[EXERCISE PROMPT] Reproduce this listing from its first line through the line with "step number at", inclusive, leaving out all that follows.

[GIVEN DATA]
'''

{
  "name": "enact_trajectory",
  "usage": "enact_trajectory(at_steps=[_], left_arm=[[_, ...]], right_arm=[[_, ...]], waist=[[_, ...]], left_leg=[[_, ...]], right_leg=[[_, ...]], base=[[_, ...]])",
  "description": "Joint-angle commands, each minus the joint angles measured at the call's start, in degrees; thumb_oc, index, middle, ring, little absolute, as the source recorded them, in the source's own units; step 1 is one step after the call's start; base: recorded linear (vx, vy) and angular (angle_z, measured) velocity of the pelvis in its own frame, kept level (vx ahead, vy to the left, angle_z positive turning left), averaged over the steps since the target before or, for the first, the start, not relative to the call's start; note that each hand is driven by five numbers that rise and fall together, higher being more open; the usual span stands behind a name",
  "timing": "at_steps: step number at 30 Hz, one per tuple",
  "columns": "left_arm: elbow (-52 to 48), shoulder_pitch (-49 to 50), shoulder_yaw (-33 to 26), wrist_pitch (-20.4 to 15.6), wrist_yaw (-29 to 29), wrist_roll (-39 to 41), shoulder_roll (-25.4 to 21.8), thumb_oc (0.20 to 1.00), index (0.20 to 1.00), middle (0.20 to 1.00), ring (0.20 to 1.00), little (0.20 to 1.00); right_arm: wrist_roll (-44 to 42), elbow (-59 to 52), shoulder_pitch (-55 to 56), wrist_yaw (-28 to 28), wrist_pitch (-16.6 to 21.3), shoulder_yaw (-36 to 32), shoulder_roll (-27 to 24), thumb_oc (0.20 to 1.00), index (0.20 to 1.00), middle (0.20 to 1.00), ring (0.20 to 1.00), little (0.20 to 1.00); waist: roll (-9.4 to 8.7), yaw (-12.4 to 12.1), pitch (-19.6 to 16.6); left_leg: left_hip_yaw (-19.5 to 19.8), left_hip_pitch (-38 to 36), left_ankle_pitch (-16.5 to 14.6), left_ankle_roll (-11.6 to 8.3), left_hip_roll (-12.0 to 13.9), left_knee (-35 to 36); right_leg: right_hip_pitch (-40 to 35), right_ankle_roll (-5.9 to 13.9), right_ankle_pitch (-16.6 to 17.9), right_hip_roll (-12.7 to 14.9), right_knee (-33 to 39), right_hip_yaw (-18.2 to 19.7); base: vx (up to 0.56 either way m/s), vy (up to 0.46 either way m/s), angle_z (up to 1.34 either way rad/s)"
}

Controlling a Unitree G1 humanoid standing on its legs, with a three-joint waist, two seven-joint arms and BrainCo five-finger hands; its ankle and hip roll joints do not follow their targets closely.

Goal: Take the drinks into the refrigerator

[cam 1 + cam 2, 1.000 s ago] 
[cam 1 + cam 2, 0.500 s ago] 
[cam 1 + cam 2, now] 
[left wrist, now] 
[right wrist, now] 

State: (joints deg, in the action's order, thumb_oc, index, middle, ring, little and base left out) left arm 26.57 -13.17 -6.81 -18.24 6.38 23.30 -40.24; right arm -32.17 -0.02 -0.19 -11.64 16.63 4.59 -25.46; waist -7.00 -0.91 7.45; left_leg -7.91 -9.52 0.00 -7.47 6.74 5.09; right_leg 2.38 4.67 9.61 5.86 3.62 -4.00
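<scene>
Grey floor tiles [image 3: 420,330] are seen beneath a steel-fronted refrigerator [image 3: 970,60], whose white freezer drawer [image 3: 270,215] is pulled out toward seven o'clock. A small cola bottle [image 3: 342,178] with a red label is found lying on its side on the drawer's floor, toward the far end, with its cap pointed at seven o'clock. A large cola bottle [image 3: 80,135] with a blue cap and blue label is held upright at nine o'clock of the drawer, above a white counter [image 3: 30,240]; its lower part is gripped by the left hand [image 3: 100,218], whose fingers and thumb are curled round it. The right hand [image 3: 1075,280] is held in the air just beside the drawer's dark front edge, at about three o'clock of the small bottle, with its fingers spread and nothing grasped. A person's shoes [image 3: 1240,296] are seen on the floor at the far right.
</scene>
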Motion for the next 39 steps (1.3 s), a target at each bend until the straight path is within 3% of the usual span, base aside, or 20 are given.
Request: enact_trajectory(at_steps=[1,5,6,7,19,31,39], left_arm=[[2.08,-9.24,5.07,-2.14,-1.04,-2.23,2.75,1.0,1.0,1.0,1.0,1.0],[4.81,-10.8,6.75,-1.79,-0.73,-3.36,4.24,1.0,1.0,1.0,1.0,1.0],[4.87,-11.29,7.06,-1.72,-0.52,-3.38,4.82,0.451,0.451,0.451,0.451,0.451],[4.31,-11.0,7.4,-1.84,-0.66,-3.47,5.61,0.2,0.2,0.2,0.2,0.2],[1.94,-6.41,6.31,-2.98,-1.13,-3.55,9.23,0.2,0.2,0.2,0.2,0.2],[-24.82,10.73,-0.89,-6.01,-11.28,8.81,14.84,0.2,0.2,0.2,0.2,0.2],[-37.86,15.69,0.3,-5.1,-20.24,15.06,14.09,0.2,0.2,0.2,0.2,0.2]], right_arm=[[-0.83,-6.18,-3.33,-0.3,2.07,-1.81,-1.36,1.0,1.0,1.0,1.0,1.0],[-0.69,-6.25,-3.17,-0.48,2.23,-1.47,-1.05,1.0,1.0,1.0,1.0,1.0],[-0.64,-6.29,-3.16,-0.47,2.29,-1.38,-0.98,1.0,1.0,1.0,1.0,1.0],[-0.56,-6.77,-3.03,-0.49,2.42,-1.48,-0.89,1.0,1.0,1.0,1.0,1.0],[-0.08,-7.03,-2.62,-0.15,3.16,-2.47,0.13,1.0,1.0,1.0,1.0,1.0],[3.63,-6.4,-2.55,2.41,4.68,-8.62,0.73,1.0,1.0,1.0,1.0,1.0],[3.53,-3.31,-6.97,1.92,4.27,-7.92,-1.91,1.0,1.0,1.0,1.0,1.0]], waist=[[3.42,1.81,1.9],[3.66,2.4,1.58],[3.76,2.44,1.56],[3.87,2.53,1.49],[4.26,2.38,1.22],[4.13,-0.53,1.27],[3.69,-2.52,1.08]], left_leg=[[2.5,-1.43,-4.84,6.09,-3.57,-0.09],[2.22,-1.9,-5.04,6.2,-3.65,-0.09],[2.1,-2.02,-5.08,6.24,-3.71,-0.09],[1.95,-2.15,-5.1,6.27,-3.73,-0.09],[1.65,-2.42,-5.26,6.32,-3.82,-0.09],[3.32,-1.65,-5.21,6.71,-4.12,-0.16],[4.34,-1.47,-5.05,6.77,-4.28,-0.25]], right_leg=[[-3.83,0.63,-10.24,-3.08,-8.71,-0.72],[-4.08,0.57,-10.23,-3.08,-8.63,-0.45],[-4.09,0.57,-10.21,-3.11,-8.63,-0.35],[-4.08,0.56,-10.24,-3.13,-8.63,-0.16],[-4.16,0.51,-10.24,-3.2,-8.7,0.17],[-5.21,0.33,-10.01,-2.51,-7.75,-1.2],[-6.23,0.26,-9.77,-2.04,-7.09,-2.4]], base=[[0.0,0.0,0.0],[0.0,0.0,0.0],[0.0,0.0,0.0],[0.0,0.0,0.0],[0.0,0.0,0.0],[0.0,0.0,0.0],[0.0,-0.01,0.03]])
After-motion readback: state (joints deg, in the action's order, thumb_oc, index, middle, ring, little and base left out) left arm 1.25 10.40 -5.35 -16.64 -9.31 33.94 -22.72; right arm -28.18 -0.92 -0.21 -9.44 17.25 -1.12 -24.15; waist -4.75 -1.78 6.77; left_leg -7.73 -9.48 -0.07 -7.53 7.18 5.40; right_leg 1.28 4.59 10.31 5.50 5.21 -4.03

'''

[RESPONSE]
{
  "name": "enact_trajectory",
  "usage": "enact_trajectory(at_steps=[_], left_arm=[[_, ...]], right_arm=[[_, ...]], waist=[[_, ...]], left_leg=[[_, ...]], right_leg=[[_, ...]], base=[[_, ...]])",
  "description": "Joint-angle commands, each minus the joint angles measured at the call's start, in degrees; thumb_oc, index, middle, ring, little absolute, as the source recorded them, in the source's own units; step 1 is one step after the call's start; base: recorded linear (vx, vy) and angular (angle_z, measured) velocity of the pelvis in its own frame, kept level (vx ahead, vy to the left, angle_z positive turning left), averaged over the steps since the target before or, for the first, the start, not relative to the call's start; note that each hand is driven by five numbers that rise and fall together, higher being more open; the usual span stands behind a name",
  "timing": "at_steps: step number at 30 Hz, one per tuple",

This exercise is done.